One of our pediatricians recommended that everyone in our house take elderberry syrup every day in the winter for its intense immune boosting properties. We tend to take it every other day unless we know that we’ve been exposed to someone who was sick. Although I have purchased this elderberry syrup many times, it’s far more cost effective to make your own. I have used a variation of Wellness Mama’s recipe and it has saved us so much money!
(Please note that elderberry syrup has honey in it and is not suitable for infants under the age of 1. You can sub the honey with molasses in the recipe linked above!)
I have always had mixed feelings with children’s multivitamins because so many of them are full of junk and sugar (believe it or not). These are the ones my kids LOVE and I love them because they have no sugar and they were approved by their pediatrician. The pediatrician also mentioned that he likes this brand. I have friends who have used that one and love it, but we’ve stuck with our favorites.
We always keep some vitamin C on hand to mix into smoothies or applesauce if someone is fighting off something. I wanted one that came from whole foods and didn’t have anything else added. This one has been my favorite that I’ve settled on because it’s powder so I can mix it into the kids’ food, and it’s just acerola cherries and nothing else.
Raw, organic honey is actually full of nutrients and is a natural cough and throat soother. Ideally you would purchase it locally, from your farmer’s market or from someone you know who keeps bees, but if you don’t have access to that you can purchase it from most grocery stores or here. I squeeze lemon into hot or warm water and mix in a generous spoonful of honey and call it “tea.” The kids love it.
Your gut health has such a significant impact on everything – including your immune functioning! Our pediatrician recommends these.
We had one pediatrician that 100% without fail recommended epsom salt baths as the first line of defense for almost every illness. We do epsom salt baths as much as possible in the winter months, but we increase them to twice a day if our kids are sick. You can read more about the benefits of epsom salt baths here.
4. Germ Control
Wash, wash, wash, and wash your hands. Even young children can be taught to wash their hands thoroughly. When good ol’ soap and water isn’t readily available, carry hand sanitizer.

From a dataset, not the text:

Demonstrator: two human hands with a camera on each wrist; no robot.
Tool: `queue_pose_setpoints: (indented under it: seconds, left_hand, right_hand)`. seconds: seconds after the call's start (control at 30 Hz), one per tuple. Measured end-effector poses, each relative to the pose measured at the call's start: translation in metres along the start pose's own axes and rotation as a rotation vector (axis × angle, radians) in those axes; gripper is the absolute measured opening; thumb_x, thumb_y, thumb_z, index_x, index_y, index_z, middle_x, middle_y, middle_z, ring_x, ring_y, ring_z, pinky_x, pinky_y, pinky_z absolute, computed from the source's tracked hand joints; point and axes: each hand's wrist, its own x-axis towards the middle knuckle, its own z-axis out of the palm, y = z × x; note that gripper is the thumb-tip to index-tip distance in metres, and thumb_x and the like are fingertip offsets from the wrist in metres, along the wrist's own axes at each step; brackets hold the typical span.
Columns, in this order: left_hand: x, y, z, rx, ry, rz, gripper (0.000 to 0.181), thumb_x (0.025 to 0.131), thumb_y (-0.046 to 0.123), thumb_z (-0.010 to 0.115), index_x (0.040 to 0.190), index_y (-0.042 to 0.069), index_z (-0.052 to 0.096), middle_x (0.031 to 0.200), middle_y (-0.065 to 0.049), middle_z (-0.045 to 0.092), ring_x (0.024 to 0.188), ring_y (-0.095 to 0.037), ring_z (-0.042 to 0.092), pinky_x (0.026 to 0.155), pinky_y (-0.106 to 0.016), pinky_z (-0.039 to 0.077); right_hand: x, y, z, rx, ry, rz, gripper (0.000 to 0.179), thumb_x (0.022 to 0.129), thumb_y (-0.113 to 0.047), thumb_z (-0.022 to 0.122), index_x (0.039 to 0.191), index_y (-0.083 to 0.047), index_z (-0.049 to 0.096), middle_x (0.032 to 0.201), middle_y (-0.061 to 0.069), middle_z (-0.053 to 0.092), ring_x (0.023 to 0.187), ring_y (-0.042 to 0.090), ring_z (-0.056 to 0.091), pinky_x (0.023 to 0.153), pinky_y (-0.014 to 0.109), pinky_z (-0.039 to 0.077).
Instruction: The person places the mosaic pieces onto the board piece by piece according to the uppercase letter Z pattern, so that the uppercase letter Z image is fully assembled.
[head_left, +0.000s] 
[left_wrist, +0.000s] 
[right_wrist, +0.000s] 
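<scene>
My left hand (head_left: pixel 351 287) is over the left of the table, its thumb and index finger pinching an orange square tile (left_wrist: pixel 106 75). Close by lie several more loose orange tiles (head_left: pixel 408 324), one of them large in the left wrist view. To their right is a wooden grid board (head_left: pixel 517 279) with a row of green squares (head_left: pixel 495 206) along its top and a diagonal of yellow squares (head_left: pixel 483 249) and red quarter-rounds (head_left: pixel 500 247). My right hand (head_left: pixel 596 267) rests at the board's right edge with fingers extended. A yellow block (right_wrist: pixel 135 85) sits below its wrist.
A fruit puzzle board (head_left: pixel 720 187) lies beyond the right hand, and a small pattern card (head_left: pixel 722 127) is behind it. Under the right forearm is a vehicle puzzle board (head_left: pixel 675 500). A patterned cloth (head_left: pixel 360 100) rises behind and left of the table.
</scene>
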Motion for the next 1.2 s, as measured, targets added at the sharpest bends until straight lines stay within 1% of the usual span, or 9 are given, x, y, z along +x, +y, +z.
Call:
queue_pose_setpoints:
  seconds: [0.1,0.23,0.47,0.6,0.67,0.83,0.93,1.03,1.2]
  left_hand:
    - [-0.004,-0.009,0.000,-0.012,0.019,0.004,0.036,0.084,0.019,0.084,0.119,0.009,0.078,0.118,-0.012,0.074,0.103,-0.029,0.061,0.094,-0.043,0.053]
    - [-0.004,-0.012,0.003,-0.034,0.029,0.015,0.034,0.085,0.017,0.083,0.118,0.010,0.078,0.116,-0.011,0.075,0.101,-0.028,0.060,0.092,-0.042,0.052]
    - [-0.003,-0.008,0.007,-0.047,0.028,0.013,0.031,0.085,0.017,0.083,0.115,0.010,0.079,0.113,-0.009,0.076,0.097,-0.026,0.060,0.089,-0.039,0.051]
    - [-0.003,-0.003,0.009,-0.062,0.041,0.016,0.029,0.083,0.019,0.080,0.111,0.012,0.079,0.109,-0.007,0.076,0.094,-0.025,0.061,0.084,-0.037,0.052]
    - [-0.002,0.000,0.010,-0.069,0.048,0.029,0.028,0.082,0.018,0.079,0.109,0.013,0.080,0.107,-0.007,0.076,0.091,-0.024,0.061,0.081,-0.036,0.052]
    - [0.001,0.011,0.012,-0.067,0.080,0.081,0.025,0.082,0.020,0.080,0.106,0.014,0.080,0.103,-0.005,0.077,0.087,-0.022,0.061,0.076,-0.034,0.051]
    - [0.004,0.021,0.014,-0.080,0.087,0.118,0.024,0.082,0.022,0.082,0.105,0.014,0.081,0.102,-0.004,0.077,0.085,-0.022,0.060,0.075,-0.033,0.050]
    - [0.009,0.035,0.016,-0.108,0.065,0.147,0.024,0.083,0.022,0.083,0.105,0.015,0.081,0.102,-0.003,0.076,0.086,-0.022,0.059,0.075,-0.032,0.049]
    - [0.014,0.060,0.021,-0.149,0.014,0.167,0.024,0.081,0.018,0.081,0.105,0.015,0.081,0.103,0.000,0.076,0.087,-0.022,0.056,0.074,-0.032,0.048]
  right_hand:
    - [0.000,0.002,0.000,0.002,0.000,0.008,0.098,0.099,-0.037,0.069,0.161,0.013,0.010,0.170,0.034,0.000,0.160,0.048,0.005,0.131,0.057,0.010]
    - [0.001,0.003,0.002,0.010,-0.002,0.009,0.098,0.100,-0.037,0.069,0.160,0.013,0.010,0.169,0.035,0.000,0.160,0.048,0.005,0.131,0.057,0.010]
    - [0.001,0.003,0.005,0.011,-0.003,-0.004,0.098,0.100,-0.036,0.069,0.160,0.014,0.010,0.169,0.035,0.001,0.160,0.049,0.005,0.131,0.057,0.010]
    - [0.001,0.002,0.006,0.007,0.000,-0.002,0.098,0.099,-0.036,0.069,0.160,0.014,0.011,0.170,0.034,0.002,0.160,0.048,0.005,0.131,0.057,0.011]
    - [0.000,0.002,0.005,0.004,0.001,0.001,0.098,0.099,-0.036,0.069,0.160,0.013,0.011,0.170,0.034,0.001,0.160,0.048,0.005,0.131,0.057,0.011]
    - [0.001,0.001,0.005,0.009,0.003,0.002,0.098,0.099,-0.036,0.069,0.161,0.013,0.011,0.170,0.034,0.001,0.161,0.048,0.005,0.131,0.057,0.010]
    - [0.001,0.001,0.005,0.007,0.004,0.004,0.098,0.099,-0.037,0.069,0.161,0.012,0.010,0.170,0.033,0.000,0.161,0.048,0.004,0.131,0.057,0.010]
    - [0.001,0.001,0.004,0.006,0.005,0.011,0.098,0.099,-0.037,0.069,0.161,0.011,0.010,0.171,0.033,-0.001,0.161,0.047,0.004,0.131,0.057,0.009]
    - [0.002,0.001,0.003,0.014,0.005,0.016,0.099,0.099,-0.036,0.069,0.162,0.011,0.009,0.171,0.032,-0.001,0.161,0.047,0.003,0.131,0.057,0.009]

We like this brand.
Adequate rest & hydration
When you or your kids start feeling under the weather, nothing beats drinking plenty of fluids and taking time to let your body rest.
Limit new exposure
For some reason when my oldest child was a baby I assumed that if he was already sick there was no point in protecting him from germs. I have no idea why I didn’t realize that there are literally thousands of different kinds of bacteria and viruses that can cause illness and the fact that he was already sick meant his immune system was already fighting off something, so it would be helpful to keep him from being exposed to more. #Facepalm.
If my kids are sick now, even if it’s just a little bit of a cough or stuffy nose, I try to keep them home to give their body time to fight it off without being introduced to new germs when their immune system is already busy. And of course, all the other mamas will thank you for letting your kid keep their germs to themselves.
Staying healthy doesn’t have to be complicated or expensive! It starts by focusing on putting good, nutrient dense foods into your body and avoiding foods that will cause inflammation. When necessary, supplements can help. We work hard to keep our spending on supplements in check, but I have concluded that I prefer to make the financial investment in our health up front, rather than spending it all on sick visits once everyone is already sick and miserable.
Of course, sickness is not always entirely avoidable but I’ve found that when we are actively doing all the things listed in this post, our sicknesses are much shorter in duration and much less severe!
What are your favorite simple steps to keep your family healthy during cold and flu season?